Subqueries are a very powerfull feature of SQL, but I have seen them being misused or underused many times, and that is why I decided to write about them today.

The Basics

For starters, a subquery is a SELECT statement that is included or nested within another SQL statement, which can be another SELECT or an INSERT, UPDATE or DELETE. Subqueries are always enclosed within parentheses.

In most cases, subqueries are executed prior to the execution of the main statement where they are nested in, with the exception of correlated subqueries, which are covered some paragraphs below.

The result set produced by a subquery is only kept in memory during the life of the main statement, that is, when the main statement’s execution finishes, the subquery’s result set is discarded.

Here is a very simple example:

SELECT *
FROM table_A
WHERE column_X IN
  (
    SELECT column_X
    FROM table_B
  );

In this example the subquery is what you see in lines 5 and 6, so the SELECT from table_B is run first, then the query from table_A is executed using the result set from table_B as the filter criteria, and when execution finishes, the result set from the subquery is discarded.

Classifications

One of the ways subqueries can be categorized is based on whether they reference columns from the main statement or not.
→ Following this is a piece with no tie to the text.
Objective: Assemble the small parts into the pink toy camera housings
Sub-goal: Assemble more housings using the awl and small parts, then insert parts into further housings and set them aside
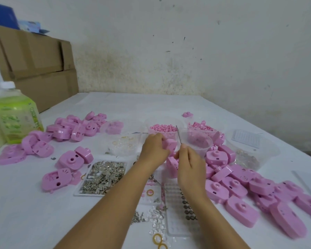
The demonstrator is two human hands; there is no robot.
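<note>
Now we hold one housing point(171, 145) up off the table point(25, 212) in the left hand point(153, 149), fingers curled round its edge, over the middle of the table among the tubs. The right hand point(189, 164) pinches a thin tool point(178, 135) between thumb and forefinger, its tip pointing up just beside the housing. Whether the tip carries a part is too small to tell.

To do this step well, we should, in our judgement, keep the housing steady with its open side towards us and rest one wrist against the other. We should bring the tool in slowly and press lightly, so the part seats square and does not spring away.

Behind the hands, the back tub point(148, 126) is heaped with pink bits point(162, 127). The right tub point(190, 129) holds larger pink parts point(202, 125). The clear cup point(206, 147) in front of it has a few greyish pieces at the bottom. The left tub point(113, 150) holds clear rings point(122, 142). Nearer us, the tray point(77, 192) has two compartments of silvery scraps point(104, 173), and the blister tray point(183, 229) keeps dark cells point(187, 206) in some pockets.
</note>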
When they do reference columns from the outer statement they are called correlated subqueries, and when they don’t reference anything outside themselves they are called non-correlated subqueries. Let’s review these types with a little more detail.

Correlated Subqueries

As mentioned earlier, they reference one or more columns from the outer or main statement (which can be a SELECT, UPDATE or DELETE). So, since they are related to the main query, they cannot be executed alone prior to executing the main statement. Instead, they are executed once for each candidate row that can possibly be returned or affected by the main statement.

Here is a simple example of a correlated subquery:

SELECT *
FROM customers c
WHERE 100 <
(
SELECT COUNT ( * )
FROM orders
WHERE customer_id = c.customer_id
);

As you can see, "c.customer_id" appears in the subquery's WHERE clause, where "c" is the alias for the customers table in the main query.

But the WHERE clause is not the only place where you can find correlated subqueries. Check this UPDATE example, where the subquery is in the SET clause:

UPDATE customers c
SET orders =
  (
    SELECT COUNT( * )
    FROM orders
    WHERE customer_id = c.customer_id
  )
WHERE customer_type = 1;

Or this query where it is in the SELECT list:

SELECT customer_id, name, (
    SELECT COUNT( * )
    FROM orders
    WHERE customer_id = c.customer_id
  ) orders_count
FROM customers c;

The problem with correlated subqueries, is that since they are evaluated once per each candidate row from the main statement, they can severely affect performance, and I have seen people misusing them quite a few times.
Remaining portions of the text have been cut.